Georgia is one of the most business-friendly countries globally and holds seventh place in the World Bank’s 2020 ‘Ease of Doing Business Index’. According to Transparency International, Georgia has the lowest corruption rate in the region and international credit rating agencies (Moody’s Investors Service and Standards & Poor’s) rate Georgia as a stable country. The country has a sound macroeconomic framework, an attractive business environment, and robust public financial management practices that are expected to support the post-COVID recovery.

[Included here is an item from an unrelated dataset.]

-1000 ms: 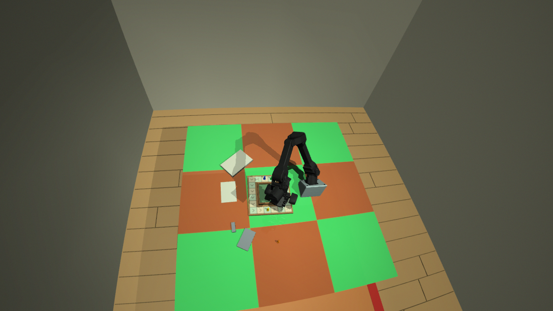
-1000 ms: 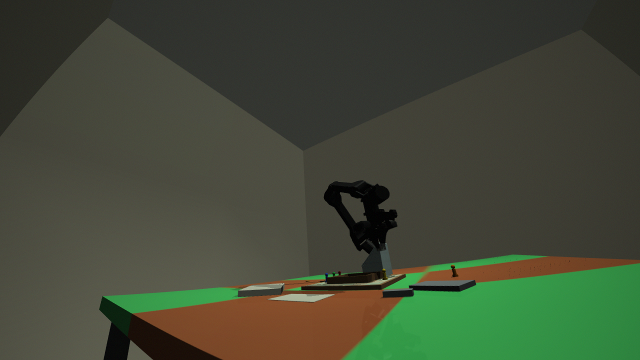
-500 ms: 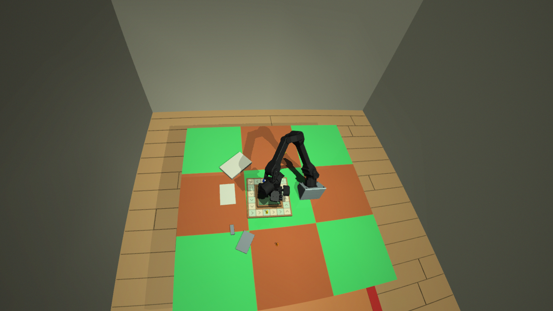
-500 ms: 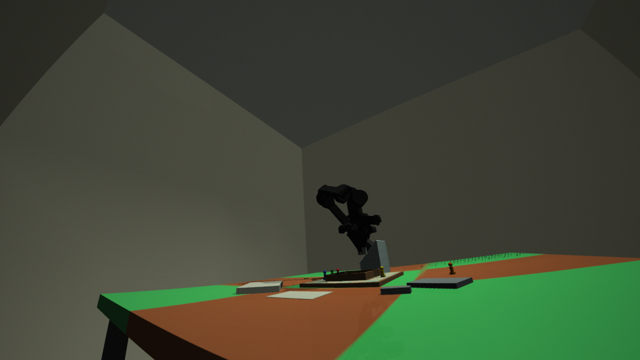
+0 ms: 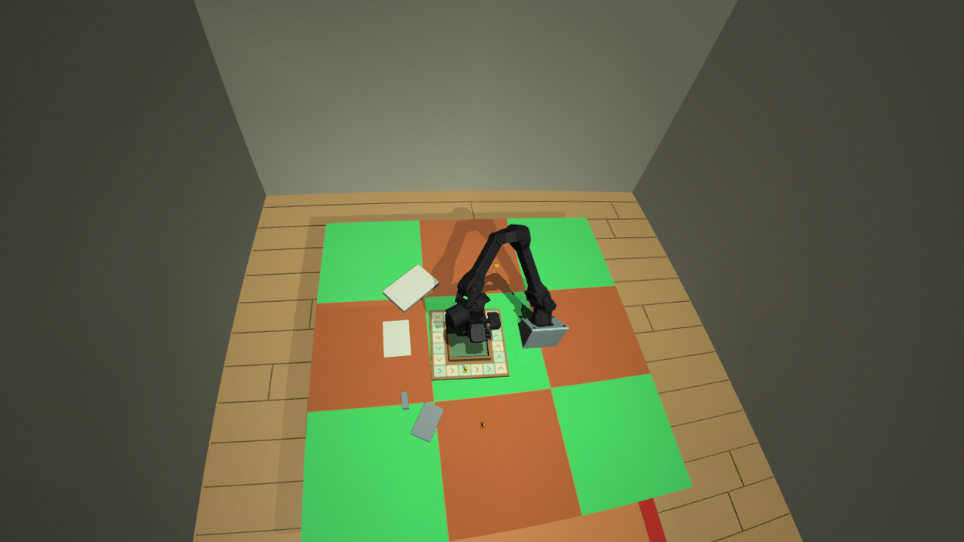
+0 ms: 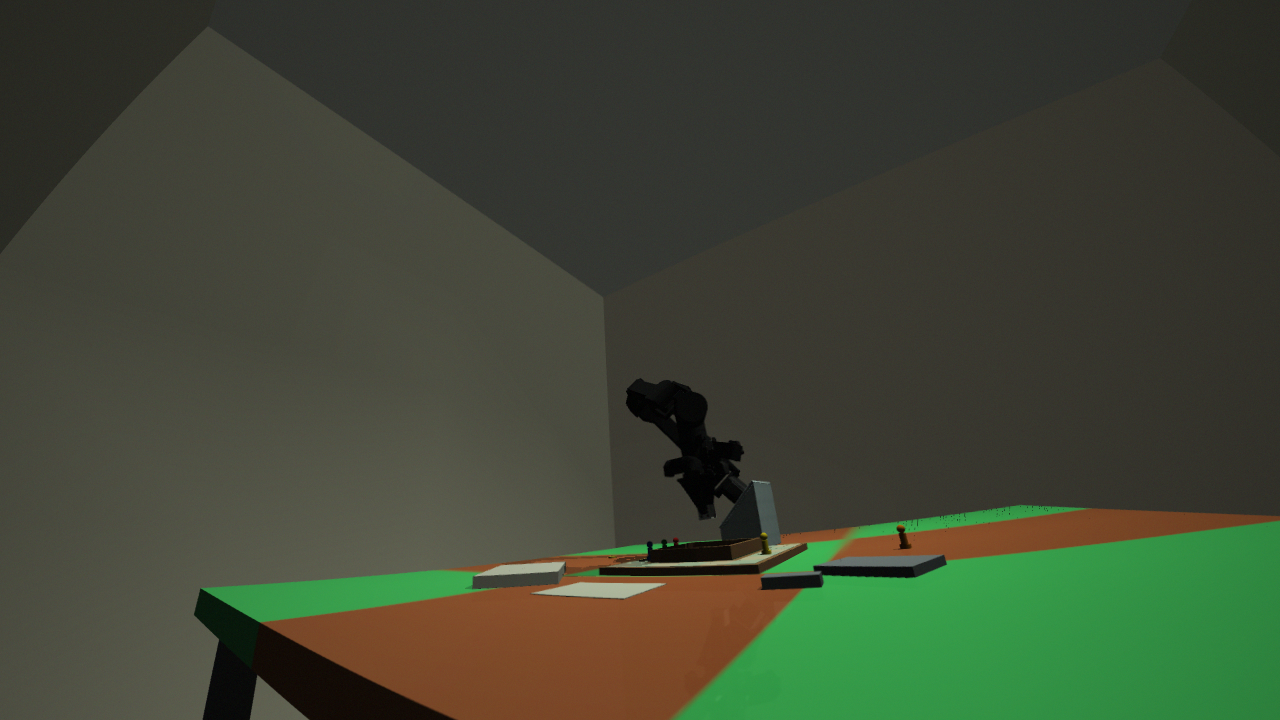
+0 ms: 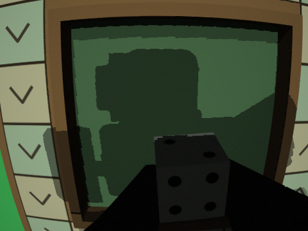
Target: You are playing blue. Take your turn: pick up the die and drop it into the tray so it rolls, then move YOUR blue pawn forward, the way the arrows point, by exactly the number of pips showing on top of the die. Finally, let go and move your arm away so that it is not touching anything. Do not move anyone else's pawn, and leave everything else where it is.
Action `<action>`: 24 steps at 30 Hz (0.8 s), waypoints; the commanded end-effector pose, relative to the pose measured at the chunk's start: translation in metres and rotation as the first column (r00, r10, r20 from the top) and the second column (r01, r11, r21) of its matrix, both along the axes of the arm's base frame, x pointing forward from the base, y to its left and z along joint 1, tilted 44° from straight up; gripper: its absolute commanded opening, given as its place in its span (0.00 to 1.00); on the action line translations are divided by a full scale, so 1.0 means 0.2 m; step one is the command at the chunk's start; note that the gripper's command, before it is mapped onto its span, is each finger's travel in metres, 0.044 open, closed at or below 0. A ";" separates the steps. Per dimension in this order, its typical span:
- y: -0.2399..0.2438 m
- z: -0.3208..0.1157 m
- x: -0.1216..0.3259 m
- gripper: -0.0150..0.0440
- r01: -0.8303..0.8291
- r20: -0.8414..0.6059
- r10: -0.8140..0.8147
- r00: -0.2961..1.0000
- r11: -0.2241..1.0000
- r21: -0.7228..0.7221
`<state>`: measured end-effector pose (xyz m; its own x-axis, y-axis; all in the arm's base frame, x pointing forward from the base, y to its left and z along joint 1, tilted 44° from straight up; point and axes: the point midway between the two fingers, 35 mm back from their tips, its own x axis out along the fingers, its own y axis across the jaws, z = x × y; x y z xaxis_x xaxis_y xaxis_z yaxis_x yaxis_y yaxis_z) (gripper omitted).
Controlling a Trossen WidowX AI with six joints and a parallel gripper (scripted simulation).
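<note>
My gripper (image 6: 707,514) (image 7: 187,171) is shut on the die, above the tray. The dark-looking die (image 7: 192,174) shows two pips on one face and four on another. The brown tray (image 5: 469,359) (image 6: 702,552) (image 7: 170,9) has a green floor, with nothing lying on the part seen in the wrist view. It sits in the middle of the arrowed board (image 5: 469,377) (image 6: 680,570) (image 7: 22,75). The blue pawn (image 6: 649,545) looks dark and stands at the board's far-left side in the exterior view; the arm hides it in the top view.
Green (image 6: 664,543) and red (image 6: 675,541) pawns stand beside the blue one. A yellow pawn (image 5: 465,369) (image 6: 765,542) stands on the front row. An orange pawn (image 5: 482,425) (image 6: 903,537), a white box (image 5: 410,287), a white sheet (image 5: 397,338) and grey blocks (image 5: 427,421) (image 5: 404,400) are off the board.
</note>
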<state>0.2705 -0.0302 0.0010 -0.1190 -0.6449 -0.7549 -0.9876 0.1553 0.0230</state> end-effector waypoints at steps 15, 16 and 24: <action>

The Government of Georgia recognises the importance and role of SMEs in the country’s economic development and is committed to the further improvement of the business environment, in order to enable SMEs to develop and grow further. Banks as well are supporting local SMEs with a large offer of products and services.The total volume of credit provided to SMEs in 2020 increased by 18 per cent, despite the pandemic. As for the trade sector specifically, trade financing increased by 16.2 per cent in 2020, and factoring by 13% (estimated) and all this occurred against the backdrop of the pandemic. In financing trade, banks mainly use bank guarantees, letters of credit, standby letter of credits, invoice finance (discounting and factoring), working capital loans and overdrafts. Factoring is a relatively new product in the market, and therefore more effort is going into the promotion of this kind of finance than for other traditional banking products. Traditionally, customers have required other kinds of trade finance products, but banks are now reviewing the benefits of those other products for SMEs, and if they find that factoring is more suitable for a particular client then they will offer them that facility.
In the country, the normal payment terms between local companies are 30-60 days while for international trade, the average payment terms tend to be longer 60-120 days. The most used method of payment is open account.